A move from Clevedon was led by family needs and has also shifted the way Bec works. Here she has a home studio and a new outlook beside the park. Material remains central, although the palette is shifting with place. “I’m picking up more colour than before,” she says. “Tone once drove everything. Maybe it’s just osmosis from being in the city.”


From this base, she has been developing the next instalment of the Hour collection, a chapter that treads the line between making a statement and quieter studies. Cloak — a multi-functional piece that functions as a coat rack, mirror and storage unit — anchors the collection with sculptural presence. At the other end sit pared-back works such as the Anther table lamp, wall light and side table, alongside the playful Olius pendants inspired by native trees. For Bec, Hour is less a line of products than a rhythm she can return to — a structure that holds space for grand gestures and subtler notes. It isn’t a seasonal drop or a fixed set, but a vocabulary that grows as her practice evolves.

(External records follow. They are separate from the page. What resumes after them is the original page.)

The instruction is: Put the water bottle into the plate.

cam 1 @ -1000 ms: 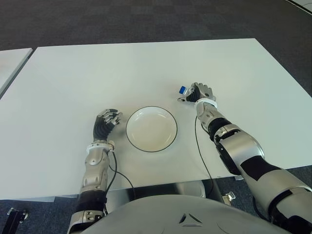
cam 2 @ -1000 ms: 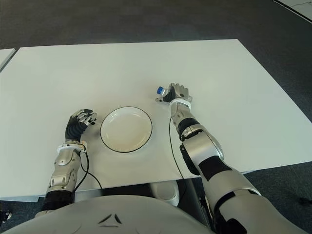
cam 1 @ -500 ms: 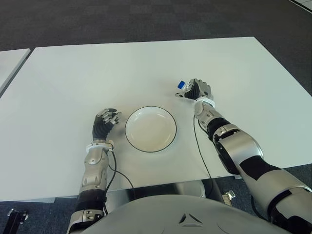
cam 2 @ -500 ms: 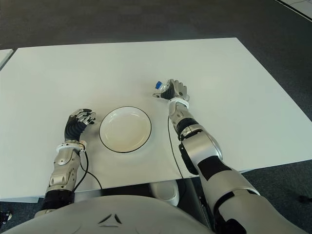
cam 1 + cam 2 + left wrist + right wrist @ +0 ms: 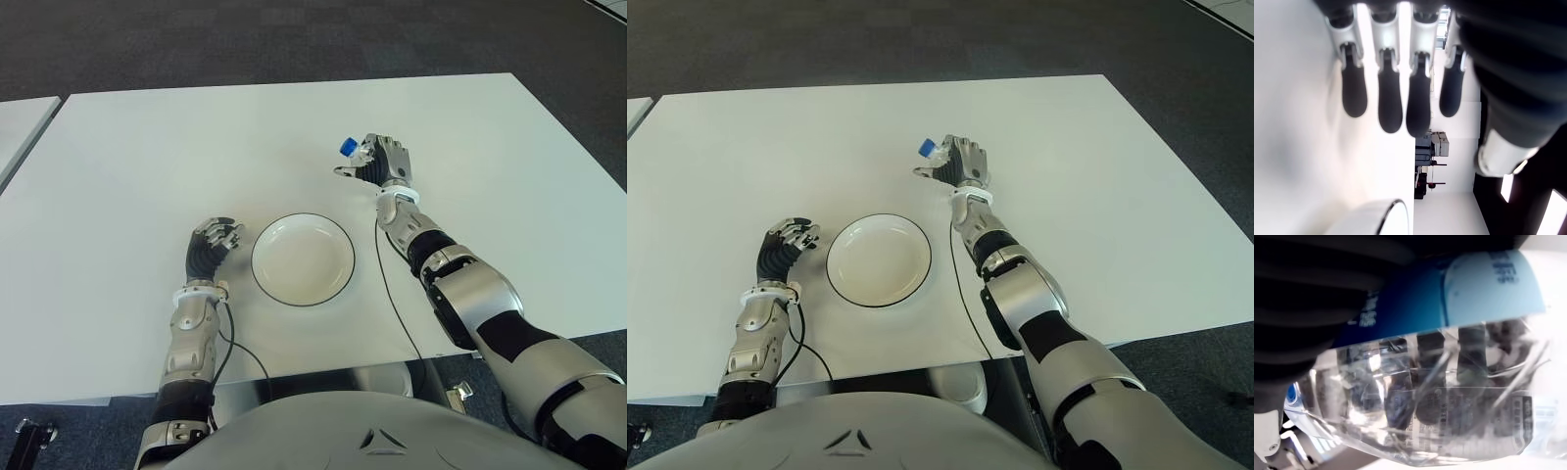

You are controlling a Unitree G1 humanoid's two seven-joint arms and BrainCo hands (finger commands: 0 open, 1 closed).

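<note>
My right hand is shut on a clear water bottle with a blue label and a blue cap. It holds the bottle in the air, beyond and to the right of the white plate, cap pointing left. The plate has a dark rim and holds nothing. My left hand shows just left of the plate, fingers curled with nothing in them.
The white table stretches wide around the plate. Its front edge runs close to my body and its right edge lies beyond my right arm. A second table's corner shows at the far left. Dark carpet lies beyond.
My right hand has lifted the bottle off the table and carried it up and to the left. The left hand has stayed put.
</note>
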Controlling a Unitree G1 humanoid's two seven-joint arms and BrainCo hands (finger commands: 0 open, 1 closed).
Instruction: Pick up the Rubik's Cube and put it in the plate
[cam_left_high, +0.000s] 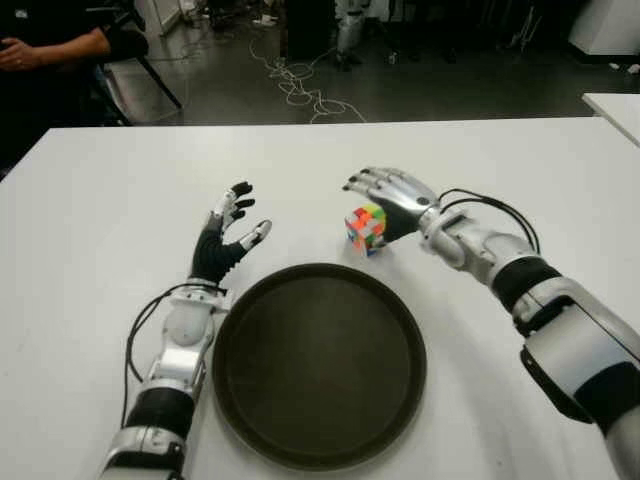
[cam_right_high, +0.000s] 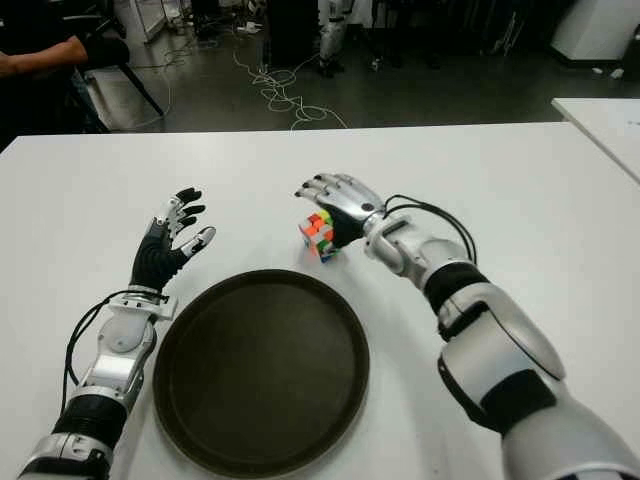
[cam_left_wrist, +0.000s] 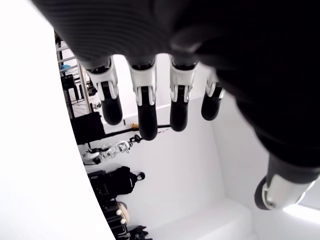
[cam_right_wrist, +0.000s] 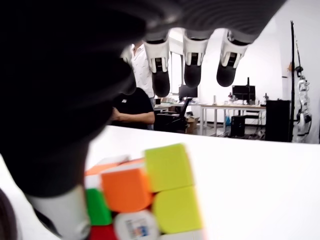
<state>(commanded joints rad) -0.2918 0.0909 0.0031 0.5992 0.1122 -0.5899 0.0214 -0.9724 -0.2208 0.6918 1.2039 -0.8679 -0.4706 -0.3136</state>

Alongside this, she is deep into a Master of Fine Arts in sculpture at Ilam. The programme has been less about outcomes than about method, forcing her to examine how she operates as a creative. “It’s like taking my brain to the gym,” she says. “I’ve become more conscious of the way I process ideas, and that feeds back into Snelling [Studio]. It keeps things experimental.”
What matters to her is resisting formula: keeping the studio porous, never so fixed that it stops evolving. She wants the pieces to live with people — to find their place among the mess and beauty of real life — rather than sit apart as precious objects.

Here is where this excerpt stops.